VEGFs are found at high levels in hypoxic tumors. As major components directing pathologic neovascularization, they regulate stromal reactions. Consequently, novel strategies targeting and inhibiting VEGF overproduction upon hypoxia offer considerable potential for modern anticancer therapies controlling rather than destroying tumor angiogenesis. Here, we report the design of a vector expressing the soluble form of VEGF receptor-2 (sVEGFR2) driven by a hypoxia-responsive element (HRE)-regulated promoter. To enable in vivo imaging by infrared visualization, mCherry and IFP1.4 coding sequences were built into the vector. Plasmid construction was validated through transfection into embryonic human kidney HEK293 and murine B16F10 melanoma cells. sVEGFR2 was expressed in hypoxic conditions only, confirming that the gene was regulated by the HRE promoter. sVEGFR2 was found to bind efficiently and specifically to murine and human VEGF-A, reducing the growth of tumor and endothelial cells as well as impacting angiogenesis in vitro.

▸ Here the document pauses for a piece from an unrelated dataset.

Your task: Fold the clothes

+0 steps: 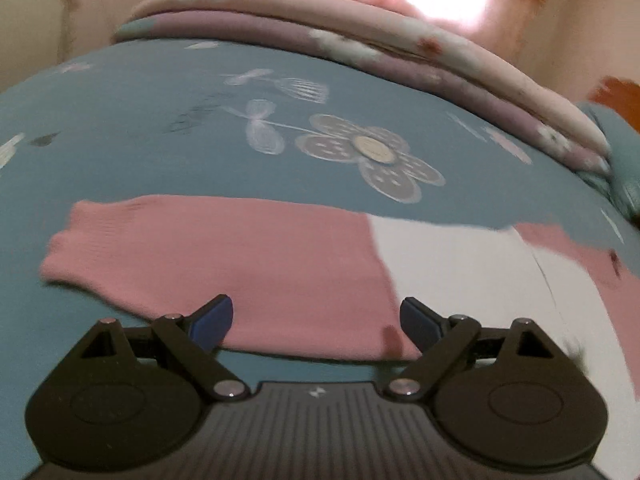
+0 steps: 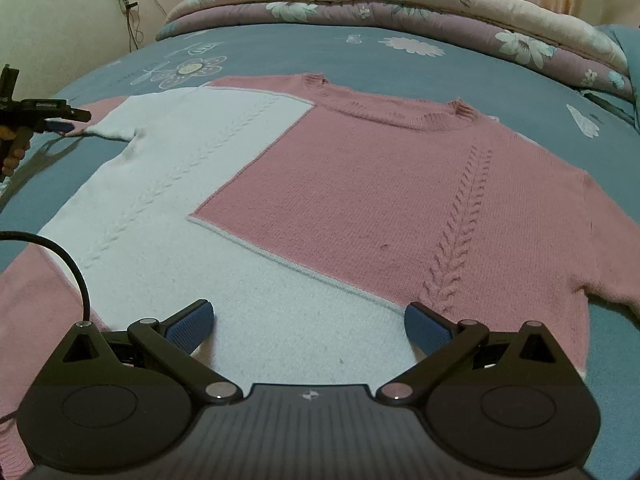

The hypoxia-conditioned sVEGFR2 expression was shown to be functional in vivo : Tumor angiogenesis was inhibited and, on stable transfection of B16F10 melanoma cells, tumor growth was reduced. Enhanced expression of sVEGFR2 was accompanied by a modulation in levels of VEGF-A. The resulting balance reflected the effect on tumor growth and on control of angiogenesis. A concomitant increase of intratumor oxygen tension also suggested an influence on vessel normalization. The possibility to express an angiogenesis regulator as sVEGFR2, in a hypoxia-conditioned manner, significantly opens new strategies for tumor vessel–controlled normalization and the design of adjuvants for combined cancer therapies. Mol Cancer Ther ; 13(1) ; 165–78. ©2013 AACR.